Part II: The Murder of Rei

Apeiti, the chief of Rikitea, spent the night with a woman of Kirimiro village. She became pregnant and she gave birth to a boy named Rei.

When Apeiti discovered that he had had a son by this woman he had the boy brought to live with him in Rikitea. The boy grew up and one day he went to visit his half-sister in Kirimiro village.

This was during the time of the conflict between Taku and Rikitea and Kirimiro village was allied with Taku. Because of this, when Rei went to Kirimiro village to visit his half sister, he had to do it secretly. This is because he was the son of the Rikitea chief. He came to his half-sister’s house and he hid in her house.

One morning she went out and she told her two sons that they were not to speak of their uncle to the people in the village. The two boys went out to pick some fruit and the younger boy said to his older brother that he was picking a certain fruit for Rei. This conversation was heard by an old man who went to the house and peeked in and saw a man asleep in the house. He recognized him as Rei, the son of Apeiti, the Rikitea chief and the enemy of the village of Kirimiro.

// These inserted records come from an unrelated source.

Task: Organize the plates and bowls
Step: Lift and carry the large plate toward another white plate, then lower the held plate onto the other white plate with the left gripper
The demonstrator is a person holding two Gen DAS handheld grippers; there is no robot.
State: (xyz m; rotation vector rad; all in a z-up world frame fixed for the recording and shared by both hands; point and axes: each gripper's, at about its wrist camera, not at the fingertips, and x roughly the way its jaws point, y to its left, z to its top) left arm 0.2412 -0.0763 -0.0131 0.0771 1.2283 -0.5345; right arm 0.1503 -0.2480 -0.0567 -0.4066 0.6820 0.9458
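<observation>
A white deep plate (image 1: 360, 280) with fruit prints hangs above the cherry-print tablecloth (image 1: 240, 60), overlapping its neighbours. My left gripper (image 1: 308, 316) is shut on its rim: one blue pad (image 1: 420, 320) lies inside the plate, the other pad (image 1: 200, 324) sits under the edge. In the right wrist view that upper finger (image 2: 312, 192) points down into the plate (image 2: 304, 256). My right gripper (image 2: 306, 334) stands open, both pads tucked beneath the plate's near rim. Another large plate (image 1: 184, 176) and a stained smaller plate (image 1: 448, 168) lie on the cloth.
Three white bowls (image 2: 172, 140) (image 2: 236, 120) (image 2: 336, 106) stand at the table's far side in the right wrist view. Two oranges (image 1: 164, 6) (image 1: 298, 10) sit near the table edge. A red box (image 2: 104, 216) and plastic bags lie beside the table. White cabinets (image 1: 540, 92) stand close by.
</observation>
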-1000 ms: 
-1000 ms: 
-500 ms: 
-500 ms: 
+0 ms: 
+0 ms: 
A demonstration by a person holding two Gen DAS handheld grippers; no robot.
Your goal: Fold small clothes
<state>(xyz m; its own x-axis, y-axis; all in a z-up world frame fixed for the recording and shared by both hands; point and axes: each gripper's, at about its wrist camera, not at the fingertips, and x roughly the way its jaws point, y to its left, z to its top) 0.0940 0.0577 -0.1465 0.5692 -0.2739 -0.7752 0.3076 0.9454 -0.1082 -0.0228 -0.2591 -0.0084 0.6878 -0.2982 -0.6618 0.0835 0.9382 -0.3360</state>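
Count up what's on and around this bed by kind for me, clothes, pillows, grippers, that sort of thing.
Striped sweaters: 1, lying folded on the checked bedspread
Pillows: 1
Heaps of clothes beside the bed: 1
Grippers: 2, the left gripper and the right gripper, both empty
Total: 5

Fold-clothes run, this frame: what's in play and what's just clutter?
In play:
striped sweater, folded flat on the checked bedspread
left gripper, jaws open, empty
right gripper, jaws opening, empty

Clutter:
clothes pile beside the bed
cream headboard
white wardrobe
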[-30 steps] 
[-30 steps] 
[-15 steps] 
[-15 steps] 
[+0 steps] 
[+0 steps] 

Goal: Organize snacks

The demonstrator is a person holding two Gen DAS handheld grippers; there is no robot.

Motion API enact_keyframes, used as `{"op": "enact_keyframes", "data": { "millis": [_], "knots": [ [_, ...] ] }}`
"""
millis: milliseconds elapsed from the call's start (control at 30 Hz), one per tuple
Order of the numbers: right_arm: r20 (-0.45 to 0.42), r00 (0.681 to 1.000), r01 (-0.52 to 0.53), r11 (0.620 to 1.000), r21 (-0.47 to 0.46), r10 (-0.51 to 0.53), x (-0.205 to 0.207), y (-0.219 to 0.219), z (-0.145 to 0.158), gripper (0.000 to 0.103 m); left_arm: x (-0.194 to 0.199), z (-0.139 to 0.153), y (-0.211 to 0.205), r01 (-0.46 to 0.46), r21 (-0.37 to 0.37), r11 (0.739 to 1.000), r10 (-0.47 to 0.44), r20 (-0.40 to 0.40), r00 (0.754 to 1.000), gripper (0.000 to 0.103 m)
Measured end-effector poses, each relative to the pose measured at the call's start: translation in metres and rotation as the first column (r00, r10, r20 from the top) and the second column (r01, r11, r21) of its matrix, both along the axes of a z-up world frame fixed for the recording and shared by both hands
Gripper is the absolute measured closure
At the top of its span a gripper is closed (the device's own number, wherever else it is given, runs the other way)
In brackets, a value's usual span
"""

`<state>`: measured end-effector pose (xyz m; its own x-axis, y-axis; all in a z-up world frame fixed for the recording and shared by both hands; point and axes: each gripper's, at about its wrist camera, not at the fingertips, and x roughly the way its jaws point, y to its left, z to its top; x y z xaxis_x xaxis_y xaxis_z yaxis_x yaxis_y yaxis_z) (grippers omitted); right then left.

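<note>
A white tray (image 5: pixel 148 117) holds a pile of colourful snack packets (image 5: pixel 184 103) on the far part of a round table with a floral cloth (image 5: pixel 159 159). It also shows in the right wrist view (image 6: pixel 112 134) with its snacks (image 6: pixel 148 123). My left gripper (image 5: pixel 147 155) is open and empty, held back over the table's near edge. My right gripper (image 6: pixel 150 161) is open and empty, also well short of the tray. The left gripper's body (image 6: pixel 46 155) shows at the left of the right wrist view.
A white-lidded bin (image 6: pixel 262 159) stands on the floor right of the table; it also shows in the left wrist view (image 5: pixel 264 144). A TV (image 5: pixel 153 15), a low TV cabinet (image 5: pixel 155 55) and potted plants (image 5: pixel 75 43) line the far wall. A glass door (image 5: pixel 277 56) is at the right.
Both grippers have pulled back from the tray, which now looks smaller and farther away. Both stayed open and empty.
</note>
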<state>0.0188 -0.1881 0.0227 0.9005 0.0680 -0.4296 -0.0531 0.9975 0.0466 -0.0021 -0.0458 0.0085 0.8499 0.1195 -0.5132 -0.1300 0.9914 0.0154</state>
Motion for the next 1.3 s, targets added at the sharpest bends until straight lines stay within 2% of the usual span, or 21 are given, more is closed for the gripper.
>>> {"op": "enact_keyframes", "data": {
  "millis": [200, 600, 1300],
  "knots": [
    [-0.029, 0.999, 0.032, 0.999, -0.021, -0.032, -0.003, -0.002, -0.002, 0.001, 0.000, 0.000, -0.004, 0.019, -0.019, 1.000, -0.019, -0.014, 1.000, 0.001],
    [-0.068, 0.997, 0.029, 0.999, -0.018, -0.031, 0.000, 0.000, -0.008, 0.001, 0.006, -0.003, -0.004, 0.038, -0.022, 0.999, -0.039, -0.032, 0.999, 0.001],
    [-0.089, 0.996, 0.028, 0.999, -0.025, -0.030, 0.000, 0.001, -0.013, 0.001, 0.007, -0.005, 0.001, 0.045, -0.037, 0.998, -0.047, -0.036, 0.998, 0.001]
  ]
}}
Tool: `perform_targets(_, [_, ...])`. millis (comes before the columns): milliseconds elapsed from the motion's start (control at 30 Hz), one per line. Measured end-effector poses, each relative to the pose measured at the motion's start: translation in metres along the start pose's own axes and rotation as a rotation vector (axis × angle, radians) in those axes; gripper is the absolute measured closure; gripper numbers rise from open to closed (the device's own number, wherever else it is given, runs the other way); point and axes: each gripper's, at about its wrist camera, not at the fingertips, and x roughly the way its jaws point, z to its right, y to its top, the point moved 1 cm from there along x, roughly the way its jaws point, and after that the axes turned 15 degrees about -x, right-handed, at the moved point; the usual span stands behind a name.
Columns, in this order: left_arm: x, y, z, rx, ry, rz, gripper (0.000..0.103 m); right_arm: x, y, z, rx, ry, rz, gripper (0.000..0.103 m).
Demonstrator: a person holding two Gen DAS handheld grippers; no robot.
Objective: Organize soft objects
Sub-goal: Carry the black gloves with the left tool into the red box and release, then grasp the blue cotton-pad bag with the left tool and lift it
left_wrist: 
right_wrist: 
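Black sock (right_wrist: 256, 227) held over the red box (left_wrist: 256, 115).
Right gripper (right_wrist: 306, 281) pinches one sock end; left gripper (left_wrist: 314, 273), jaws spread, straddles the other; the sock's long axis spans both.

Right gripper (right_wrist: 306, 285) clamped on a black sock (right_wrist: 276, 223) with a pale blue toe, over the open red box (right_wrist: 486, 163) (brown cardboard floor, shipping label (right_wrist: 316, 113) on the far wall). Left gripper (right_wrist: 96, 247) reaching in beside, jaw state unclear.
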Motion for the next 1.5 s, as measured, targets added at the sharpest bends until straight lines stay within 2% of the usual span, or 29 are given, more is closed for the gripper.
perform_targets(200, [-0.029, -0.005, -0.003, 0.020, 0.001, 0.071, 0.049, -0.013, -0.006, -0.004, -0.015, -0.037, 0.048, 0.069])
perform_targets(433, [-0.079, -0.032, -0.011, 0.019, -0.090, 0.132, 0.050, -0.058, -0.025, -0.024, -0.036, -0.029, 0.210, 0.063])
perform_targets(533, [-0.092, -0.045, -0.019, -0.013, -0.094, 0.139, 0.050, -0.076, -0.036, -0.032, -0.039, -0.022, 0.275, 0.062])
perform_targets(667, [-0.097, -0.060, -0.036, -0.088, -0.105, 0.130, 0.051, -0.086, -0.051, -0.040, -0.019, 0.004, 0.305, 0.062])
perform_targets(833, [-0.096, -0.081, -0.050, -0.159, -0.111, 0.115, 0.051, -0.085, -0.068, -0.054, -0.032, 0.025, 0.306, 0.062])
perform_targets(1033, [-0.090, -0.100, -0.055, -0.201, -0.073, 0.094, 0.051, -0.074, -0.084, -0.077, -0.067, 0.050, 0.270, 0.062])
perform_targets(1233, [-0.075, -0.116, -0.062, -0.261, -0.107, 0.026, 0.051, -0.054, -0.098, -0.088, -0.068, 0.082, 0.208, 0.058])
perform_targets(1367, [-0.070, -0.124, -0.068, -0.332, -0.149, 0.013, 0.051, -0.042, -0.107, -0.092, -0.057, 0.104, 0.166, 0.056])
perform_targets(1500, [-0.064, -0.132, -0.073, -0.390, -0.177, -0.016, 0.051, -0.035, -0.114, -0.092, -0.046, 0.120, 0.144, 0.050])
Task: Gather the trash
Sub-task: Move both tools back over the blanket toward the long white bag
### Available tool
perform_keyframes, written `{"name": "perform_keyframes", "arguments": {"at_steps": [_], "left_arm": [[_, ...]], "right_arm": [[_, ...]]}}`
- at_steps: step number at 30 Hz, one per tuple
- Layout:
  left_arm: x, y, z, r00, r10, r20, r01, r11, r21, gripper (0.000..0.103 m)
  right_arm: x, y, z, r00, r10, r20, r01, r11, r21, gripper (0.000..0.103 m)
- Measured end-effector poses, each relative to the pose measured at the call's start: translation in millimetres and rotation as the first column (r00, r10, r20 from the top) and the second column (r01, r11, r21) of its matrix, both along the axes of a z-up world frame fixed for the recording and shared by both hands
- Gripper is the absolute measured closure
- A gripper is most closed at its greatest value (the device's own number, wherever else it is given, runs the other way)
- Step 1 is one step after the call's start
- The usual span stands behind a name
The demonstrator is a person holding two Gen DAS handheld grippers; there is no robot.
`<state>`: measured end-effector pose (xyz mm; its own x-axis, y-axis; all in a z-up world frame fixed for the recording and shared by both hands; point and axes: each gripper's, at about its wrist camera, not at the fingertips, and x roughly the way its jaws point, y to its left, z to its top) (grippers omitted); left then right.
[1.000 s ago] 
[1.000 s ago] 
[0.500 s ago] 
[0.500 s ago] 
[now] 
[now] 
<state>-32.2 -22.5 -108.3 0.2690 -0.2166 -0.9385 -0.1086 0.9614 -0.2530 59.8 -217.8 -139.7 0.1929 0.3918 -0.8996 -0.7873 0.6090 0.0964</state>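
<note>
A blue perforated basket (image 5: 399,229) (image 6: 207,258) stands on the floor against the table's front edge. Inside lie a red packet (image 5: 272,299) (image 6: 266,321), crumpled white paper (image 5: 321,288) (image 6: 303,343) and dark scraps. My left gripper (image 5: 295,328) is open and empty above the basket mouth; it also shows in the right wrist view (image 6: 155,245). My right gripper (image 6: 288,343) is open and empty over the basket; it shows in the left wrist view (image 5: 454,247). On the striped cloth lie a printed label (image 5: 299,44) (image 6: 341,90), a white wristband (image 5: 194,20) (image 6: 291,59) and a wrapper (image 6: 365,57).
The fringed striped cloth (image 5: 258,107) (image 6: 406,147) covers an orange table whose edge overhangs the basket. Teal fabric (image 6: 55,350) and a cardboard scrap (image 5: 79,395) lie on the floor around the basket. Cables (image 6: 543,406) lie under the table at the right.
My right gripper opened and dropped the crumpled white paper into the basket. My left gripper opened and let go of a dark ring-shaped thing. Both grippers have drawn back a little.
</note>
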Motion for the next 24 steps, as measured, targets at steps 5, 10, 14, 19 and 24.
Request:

He then went to the people in the Kirimiro village and told them who was in the house. They took their weapons and they entered the house and they killed Rei. Then they roasted and ate him.

When Rei’s half-sister returned and saw her brother was dead, she went onto the mountain, onto the ridge above the village of Rikitea and she called down to the her uncle, Apeiti, the chief of Rikitea, to tell him that his son, Rei, was dead.

The warriors of Rikitea prepared themselves and they came over the ridge and started to descend into Kirimiro. As they were coming down the hill they met the old man who had discovered that Rei was sleeping in Kirimiro. They asked some questions to this old man and then they killed him.

They cut him open to see what he had been eating and they found the tattooed thumb of Rei. When they saw the thumb, one of these warriors said, “This pig was closer to Rei than we thought.”

Then they descended into Kirimiro and started to kill the people who fled towards Taku.

Then things really started to heat up.

Reference:
from Ethnology of Mangareva by Te Rangi Hiroa [Peter H. Buck].